Around 150 cases of apartheid-era crimes had been recommended for prosecution by South Africa’s Truth and Reconciliation Commission, which was established by then- President Nelson Mandela in 1996 and aimed at documenting the era’s abuses.

That commission offered some perpetrators amnesty in exchange for their confessions, but many did not ask for or receive amnesty, and the lack of prosecutions has long been a grievance for many South Africans.

Mandela’s African National Congress party was pivotal in ending apartheid, but ANC-led governments since then have been criticized for failing to ensure abuses were investigated.

In 2008, a court in the capital, Pretoria, criticized a National Prosecuting Authority policy as “absurd and unconstitutional” and said it did not prioritize prosecutions for apartheid-era crimes. Semenya advised on that policy.

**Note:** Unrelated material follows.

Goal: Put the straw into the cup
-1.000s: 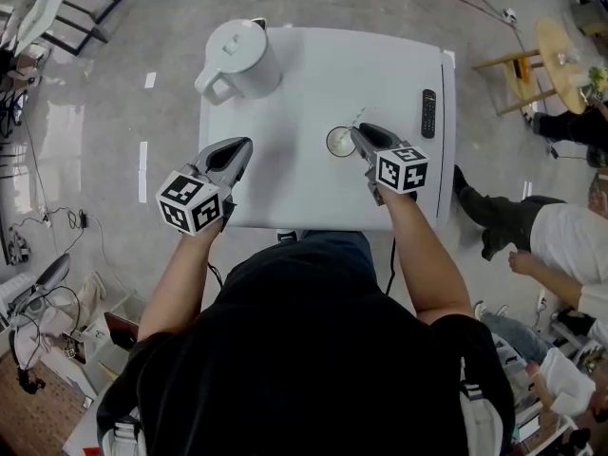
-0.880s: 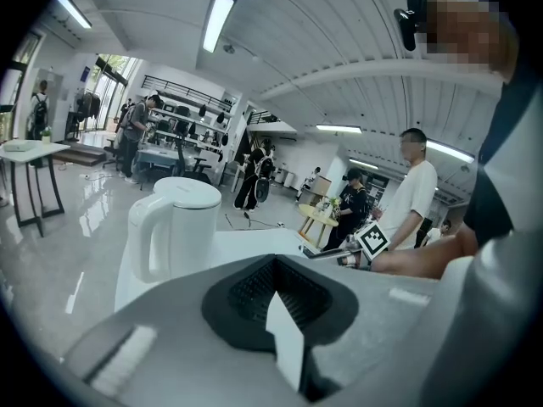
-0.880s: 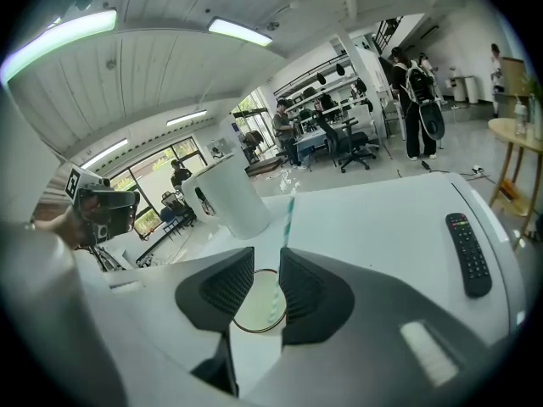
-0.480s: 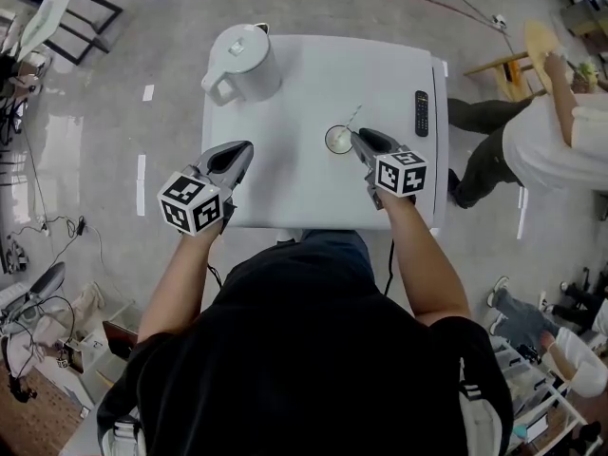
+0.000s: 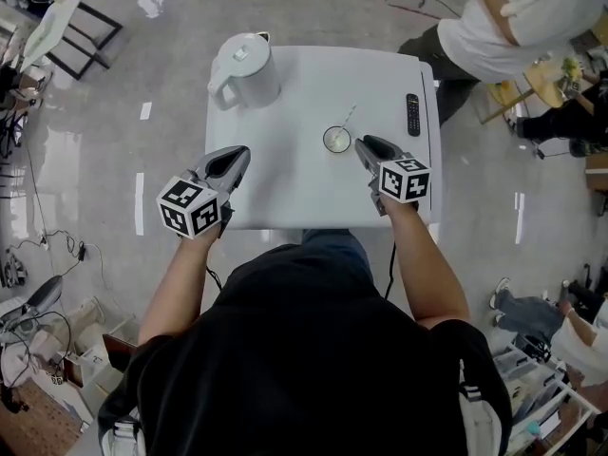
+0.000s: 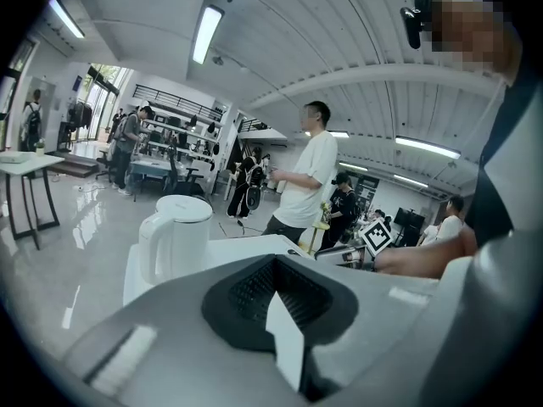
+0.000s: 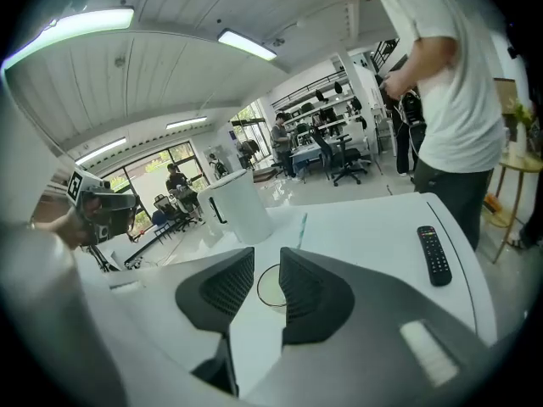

In January, more than 20 families of apartheid-era victims sued Ramaphosa and his government, seeking around $9.7 million in damages and an independent inquiry into possible interference in investigations.

Ramaphosa ordered the inquiry as part of the settlement in that case. Damages are still being considered by a court.

South Africa’s government has moved to confront the legacy of apartheid this year by ordering new inquiries into the killings of several prominent figures by apartheid security forces, some of them over a half-century later.

Last month, a new inquest found that then-ANC leader Albert Luthuli was beaten to death in 1967 and did not die after being hit by a freight train, as an original inquest by apartheid authorities found. Luthuli’s family had called for his death to be investigated.